BEGIN DATA FOR THIS TASK

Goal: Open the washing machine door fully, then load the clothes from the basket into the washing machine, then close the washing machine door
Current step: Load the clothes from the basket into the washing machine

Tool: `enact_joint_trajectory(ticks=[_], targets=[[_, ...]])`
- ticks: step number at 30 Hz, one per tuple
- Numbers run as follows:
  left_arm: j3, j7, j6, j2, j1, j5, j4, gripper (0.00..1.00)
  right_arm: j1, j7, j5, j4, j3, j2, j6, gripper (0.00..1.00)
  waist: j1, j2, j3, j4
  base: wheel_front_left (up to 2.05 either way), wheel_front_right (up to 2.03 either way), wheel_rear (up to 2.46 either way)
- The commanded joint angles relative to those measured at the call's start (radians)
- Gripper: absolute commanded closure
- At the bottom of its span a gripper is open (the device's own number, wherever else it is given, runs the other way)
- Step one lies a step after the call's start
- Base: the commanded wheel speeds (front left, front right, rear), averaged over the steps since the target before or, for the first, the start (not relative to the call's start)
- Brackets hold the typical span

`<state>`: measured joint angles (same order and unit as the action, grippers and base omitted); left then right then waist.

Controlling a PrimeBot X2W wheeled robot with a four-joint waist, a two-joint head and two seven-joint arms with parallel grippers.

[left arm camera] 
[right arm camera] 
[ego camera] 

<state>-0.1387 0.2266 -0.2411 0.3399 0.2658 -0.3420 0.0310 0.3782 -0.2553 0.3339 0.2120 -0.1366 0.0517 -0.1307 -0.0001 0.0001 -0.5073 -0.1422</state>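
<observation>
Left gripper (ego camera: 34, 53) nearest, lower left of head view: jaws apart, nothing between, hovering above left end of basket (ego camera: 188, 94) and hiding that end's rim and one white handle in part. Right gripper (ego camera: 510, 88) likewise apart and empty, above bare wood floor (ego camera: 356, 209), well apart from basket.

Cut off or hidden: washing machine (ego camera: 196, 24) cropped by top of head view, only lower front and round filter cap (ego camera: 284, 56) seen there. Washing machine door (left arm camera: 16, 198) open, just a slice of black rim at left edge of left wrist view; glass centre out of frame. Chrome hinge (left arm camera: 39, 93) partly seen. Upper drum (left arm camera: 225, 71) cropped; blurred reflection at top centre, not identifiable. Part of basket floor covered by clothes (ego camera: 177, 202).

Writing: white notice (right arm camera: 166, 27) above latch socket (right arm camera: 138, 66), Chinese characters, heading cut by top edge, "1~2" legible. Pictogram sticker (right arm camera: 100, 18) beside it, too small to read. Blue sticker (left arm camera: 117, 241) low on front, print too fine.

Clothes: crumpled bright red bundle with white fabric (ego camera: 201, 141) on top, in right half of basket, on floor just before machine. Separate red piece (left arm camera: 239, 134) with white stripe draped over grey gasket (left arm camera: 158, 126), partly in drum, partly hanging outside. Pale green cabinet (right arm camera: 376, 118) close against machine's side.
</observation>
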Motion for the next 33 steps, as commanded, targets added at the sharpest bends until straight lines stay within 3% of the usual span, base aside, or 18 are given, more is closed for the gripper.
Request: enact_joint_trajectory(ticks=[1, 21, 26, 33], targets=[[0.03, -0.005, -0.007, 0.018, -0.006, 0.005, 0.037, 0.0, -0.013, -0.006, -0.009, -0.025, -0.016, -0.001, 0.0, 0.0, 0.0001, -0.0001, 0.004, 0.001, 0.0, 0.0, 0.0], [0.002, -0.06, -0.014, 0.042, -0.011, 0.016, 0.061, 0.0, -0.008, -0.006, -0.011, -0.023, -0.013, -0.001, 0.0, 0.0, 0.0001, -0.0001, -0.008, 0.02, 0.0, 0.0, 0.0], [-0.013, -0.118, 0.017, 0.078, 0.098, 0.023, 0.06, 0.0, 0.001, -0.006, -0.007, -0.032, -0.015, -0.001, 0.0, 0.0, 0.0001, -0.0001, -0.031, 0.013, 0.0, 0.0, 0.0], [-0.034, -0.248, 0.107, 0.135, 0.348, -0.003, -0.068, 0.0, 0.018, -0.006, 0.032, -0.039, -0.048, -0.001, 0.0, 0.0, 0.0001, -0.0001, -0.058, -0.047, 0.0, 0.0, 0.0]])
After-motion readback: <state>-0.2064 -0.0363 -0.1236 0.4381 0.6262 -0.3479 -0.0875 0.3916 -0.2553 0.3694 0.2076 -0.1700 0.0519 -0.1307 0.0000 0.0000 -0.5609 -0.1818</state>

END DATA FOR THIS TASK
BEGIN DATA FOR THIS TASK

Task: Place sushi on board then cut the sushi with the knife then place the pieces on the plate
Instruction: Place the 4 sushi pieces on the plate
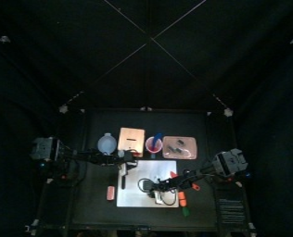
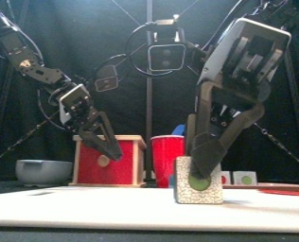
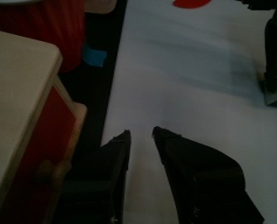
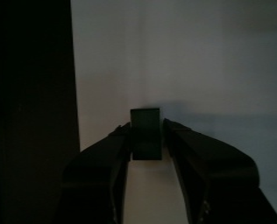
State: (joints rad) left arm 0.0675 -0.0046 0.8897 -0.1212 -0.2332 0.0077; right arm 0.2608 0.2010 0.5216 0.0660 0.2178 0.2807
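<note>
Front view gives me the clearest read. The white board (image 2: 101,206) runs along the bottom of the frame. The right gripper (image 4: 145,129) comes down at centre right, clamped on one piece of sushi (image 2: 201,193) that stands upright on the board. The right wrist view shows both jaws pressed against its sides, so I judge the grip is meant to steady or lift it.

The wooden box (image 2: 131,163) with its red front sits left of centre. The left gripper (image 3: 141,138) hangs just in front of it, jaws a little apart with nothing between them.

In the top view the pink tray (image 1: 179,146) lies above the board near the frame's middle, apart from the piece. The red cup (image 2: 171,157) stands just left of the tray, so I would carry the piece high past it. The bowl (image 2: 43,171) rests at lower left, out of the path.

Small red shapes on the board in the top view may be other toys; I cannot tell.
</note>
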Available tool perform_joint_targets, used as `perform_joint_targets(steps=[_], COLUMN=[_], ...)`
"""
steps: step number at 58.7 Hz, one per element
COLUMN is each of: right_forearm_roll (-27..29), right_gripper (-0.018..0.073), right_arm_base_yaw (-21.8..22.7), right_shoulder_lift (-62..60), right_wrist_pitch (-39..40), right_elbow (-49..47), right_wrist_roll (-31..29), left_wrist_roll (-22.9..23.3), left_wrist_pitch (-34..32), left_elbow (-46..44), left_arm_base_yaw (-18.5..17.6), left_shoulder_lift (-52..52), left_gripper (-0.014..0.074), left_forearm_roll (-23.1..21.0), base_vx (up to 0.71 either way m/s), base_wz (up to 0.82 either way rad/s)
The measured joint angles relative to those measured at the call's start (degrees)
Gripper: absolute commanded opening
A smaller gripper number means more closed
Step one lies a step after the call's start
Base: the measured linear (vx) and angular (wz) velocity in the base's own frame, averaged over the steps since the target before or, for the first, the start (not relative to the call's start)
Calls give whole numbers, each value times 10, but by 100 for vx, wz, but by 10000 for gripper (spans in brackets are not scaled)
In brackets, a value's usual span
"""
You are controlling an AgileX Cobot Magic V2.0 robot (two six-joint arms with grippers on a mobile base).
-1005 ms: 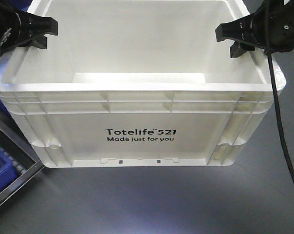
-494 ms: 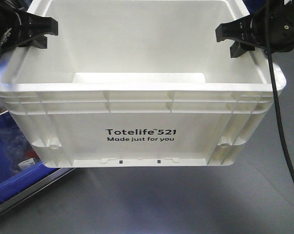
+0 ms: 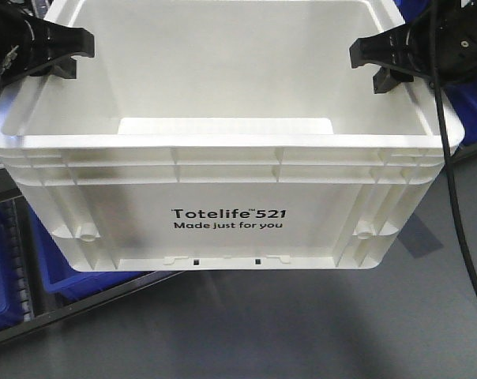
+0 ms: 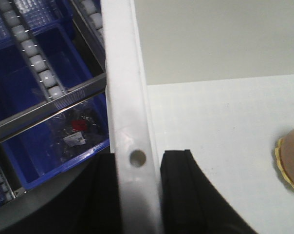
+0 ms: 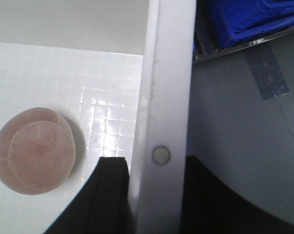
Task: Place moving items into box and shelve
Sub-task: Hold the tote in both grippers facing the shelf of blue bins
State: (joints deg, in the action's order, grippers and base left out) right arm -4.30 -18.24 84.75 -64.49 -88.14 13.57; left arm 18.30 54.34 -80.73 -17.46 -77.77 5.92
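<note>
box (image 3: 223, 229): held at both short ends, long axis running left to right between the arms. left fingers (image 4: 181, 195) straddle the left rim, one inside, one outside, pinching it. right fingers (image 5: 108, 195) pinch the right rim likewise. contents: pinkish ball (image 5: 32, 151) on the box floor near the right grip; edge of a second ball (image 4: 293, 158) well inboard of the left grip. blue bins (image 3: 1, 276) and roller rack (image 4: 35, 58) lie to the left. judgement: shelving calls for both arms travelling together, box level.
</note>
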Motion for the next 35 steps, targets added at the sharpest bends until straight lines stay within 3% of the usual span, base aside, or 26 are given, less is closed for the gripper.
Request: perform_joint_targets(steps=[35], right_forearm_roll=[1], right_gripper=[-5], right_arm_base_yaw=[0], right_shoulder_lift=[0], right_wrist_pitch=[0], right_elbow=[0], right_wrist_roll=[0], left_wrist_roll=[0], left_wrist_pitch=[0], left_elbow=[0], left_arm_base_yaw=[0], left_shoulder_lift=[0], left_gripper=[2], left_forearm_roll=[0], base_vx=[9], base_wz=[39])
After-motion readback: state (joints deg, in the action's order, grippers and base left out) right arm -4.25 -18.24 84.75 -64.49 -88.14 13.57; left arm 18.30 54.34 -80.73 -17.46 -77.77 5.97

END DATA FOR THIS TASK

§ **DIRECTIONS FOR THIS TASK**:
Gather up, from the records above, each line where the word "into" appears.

§ **OUTPUT FOR THIS TASK**:
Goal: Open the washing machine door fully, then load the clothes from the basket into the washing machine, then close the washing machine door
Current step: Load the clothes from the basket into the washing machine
Task: Place moving items into box and shelve

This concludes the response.